EXERCISE DIRECTIONS => Set down exactly the lines below, from the one containing "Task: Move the" through the final line, and include no others.

RECORDED DATA =>
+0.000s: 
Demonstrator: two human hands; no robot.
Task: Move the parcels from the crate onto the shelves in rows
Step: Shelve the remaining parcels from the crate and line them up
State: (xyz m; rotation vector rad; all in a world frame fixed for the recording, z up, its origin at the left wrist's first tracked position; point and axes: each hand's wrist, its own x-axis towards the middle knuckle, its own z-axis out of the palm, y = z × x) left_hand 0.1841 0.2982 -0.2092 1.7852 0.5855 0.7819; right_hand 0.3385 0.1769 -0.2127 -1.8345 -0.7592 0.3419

EXERCISE SOLUTION =>
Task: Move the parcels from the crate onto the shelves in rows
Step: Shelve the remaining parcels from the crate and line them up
State: (xyz m; rotation vector rad; all in a world frame fixed for the recording, z up, its origin at the left wrist's first tracked position; point and axes: each hand's wrist, its own x-axis towards the middle knuckle, its own z-axis out of the palm, y = z × x) left_hand 0.1841 0.2982 -0.2092 1.7852 0.5855 0.7819; right_hand 0.3385 0.1769 -0.2127 -1.8345 -0.7592 0.3419

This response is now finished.